Pouco depois percebi que ele estava me conduzindo para a porta do sótão e não para meu quarto.

Eu ainda estava tão confusa com o que tinha acontecido e minha cabeça ainda doía tanto que nem me importei.

Quando chegamos lá ele me sentou no colchão e se pôs a minha frente.

- O que ela fez a você? – Perguntou.

- Só estava sendo ela mesma. – Respondi.

Como se quisesse me lembrar, Ben colocou os dedos frios em volta do meu pescoço.

- A marca da mão dela está em você, amore mio, na creio que você deva ter alguma compaixão com ela. Mesmo que Lia seja a protegida dos Pellegrini alguma lei tem de cair sobre ela. Criaturas mágicas não podem atacar umas as outras.
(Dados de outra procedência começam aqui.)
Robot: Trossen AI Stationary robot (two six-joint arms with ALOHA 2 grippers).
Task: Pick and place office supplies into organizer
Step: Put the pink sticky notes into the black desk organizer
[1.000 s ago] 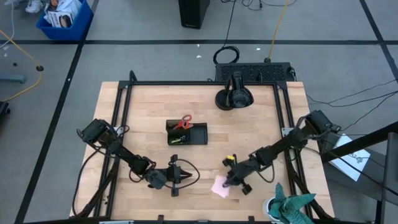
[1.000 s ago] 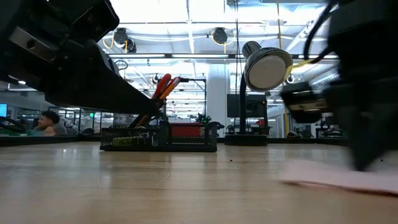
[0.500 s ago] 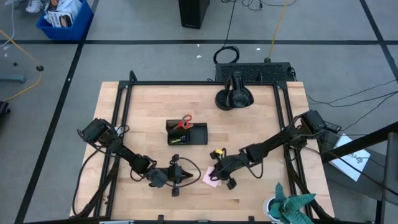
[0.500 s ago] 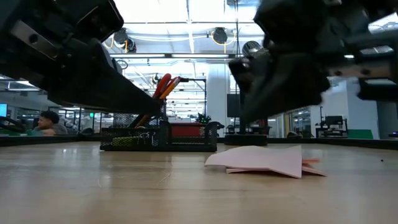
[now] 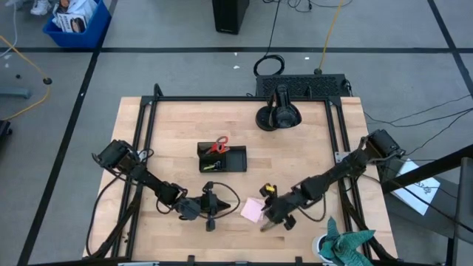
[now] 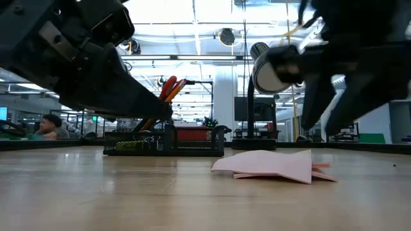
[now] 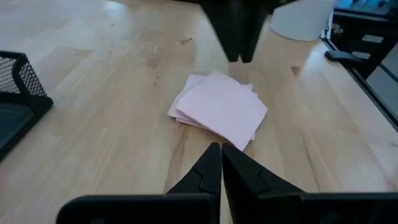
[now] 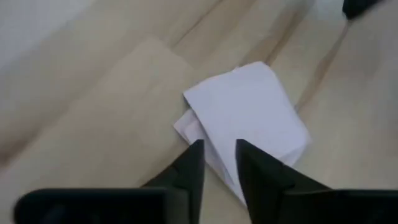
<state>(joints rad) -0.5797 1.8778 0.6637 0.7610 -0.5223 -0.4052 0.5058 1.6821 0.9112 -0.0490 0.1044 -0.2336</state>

- Eu a ataquei... Ben, eu a ataquei. E eu não sei como consegui, eu não pensei em nada, eu não controlei nada, eu... Não entendo.

Benjamin me abraçou delicadamente e eu afundei meu rosto em seu ombro.

- Não vai acontecer de novo. – Ele murmurou.

- O que quer dizer vendetta? É italiano, não é? – Perguntei.

- Lia fala muito mais do que cumpre, não a leve a sério.

- O que significa? – Repeti.

- Vingança. – Respondeu. - Mas não há com o que se preocupar, ela não vai chegar perto de você novamente. Eu prometo.

- Eu não tenho medo dela... Eu só não entendo. Como eu fiz aquilo?

- Acho que você é uma bruxa mais poderosa do que pensa.

- Não. Não sou. Eu tenho uma lápis-lazúli, só isso.

- Vocês se prendem demais as definições desses amuletos, eu nunca nem os entendi de verdade.

- Os bruxos não são tão poderosos assim sozinhos, então, não retiramos a magia dos nossos amuletos e a redirecionamos. Cada amuleto define o quanto um bruxo pode ampliar a magia. – Resmunguei. E ouvi um risinho vindo de Ben.

- Então uma pedra que você herda da sua família é mais importante do que o bruxo em si?

- Tem razão, você não entende. – Retruquei.

Ele beijou o topo da minha cabeça.

- Amore mio, eu posso compreender o que você fez, mas é melhor que você se afaste completamente dos Pellegrini agora. Eu sei que Lia procurou pelo que recebeu, mas não sei se Pietro não pensará dessa forma também.

- Ah... Eu arrumei problemas, não é?

- Bom... Você irritou o segundo vampiro mais influente do mundo.

- Você faz um trabalho ótimo em me tranqüilizar. – Ri baixinho.

- Pietro é super protetor com Lia, você tem de ver que ela é irmã mais nova de sangue e de criação dele. Mas ele também é sensato, conhece Lia e não ocorreram danos permanentes. Tudo ficará bem.

- Eu não queria machucar ninguém de verdade, eu só estava com raiva. Não estava pensando direito. – Justifiquei-me uma última vez.

- Eu sei. – Ele disse em meu ouvido.